April 11, 2014: In eastern India (Chhattisgarh) Maoist gunmen ambushed a group of policemen returning to base from poll guarding duty. One policeman was killed and five wounded.

April 9, 2014: In eastern India (Bihar) a clash between paramilitary police and Maoist rebels led to the Maoists fleeing and leaving behind a bomb making workshop and a large quantity of bomb making materials. Elsewhere in eastern India (Chhattisgarh) Maoist gunmen attacked a polling place and killed three policemen and in another part of the state a Maoist landmine wounded three police.

In India a 51 year old classified government study (Henderson Brooks report) of the 1962 war with China (which India lost, badly) was recently made public by an Australian journalist who had obtained a copy of the first volume of the two volume report. That volume was the report itself while the second volume contained supporting documents. India continues to consider the report a state secret and will not declassify it. This was put on the web and there was nothing India could do to stop it. The report was still classified because it proved that the Indian defeat was self-inflicted. Using official documents and interviews of key participants the report revealed that the Indian Army accidentally built a new border post on the Chinese side of the McMahon line in late 1962 and refused to acknowledge the mistake or believe that the Chinese could do anything about it. The Indian generals, who knew their troops were in Chinese territory, advised the Indian government to authorize the use of more force to maintain the new border post. The army officially insisted at the time that the new post was on Indian territory. China and India have still not resolved the border dispute and there continue to be skirmishes. The information found in the Henderson Brooks report were not unknown. Several historians and analysts had put together the basic facts by the 1970s. But the Indian government continued to refuse admitting that Indian errors were largely responsible for the war and the Indian defeat. With the Henderson Brooks report now public, it’s difficult for India to cling to these self-serving myths. Already government officials are starting to discredit the Henderson Brooks report, which just goes to show how history does indeed try to repeat itself.

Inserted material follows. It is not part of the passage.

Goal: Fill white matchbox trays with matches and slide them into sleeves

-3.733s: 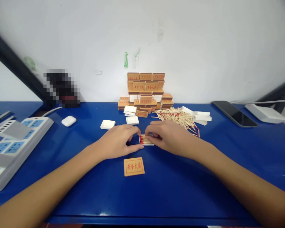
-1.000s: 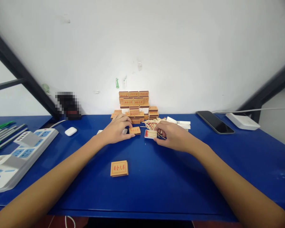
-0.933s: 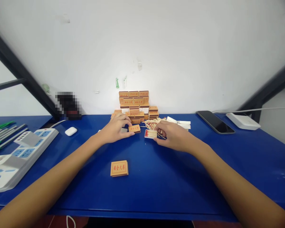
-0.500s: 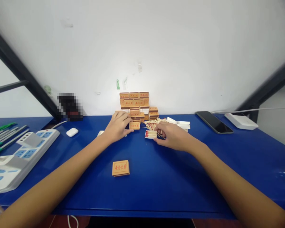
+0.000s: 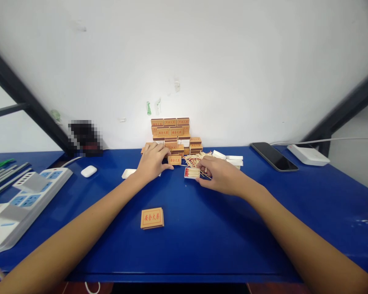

April 8, 2014: In southwest Pakistan (Baluchistan) tribal separatists took credit for a bomb that went off on a passenger train, killing 16 people.

In northwestern India (Kashmir) a clash with Islamic terrorists left a soldier, a policeman and a terrorist dead.

Indian accident investigators believe that an explosion that destroyed one of their submarines may have been sabotage. This all began on August 14 2013 when a Russian built Kilo class sub belonging to India (INS Sindhurakshak) caught fire and exploded while docked near Mumbai. The investigators also found lots of incompetence and recommend that three officers be court martialed. The loss of the Sindhurakshak is but the latest of a long list of navy disasters and screw-ups.

April 6, 2014: In southwest Pakistan (Baluchistan) the army launched a major raid on bases of separatist tribal militias and killed at least 40 of the rebels.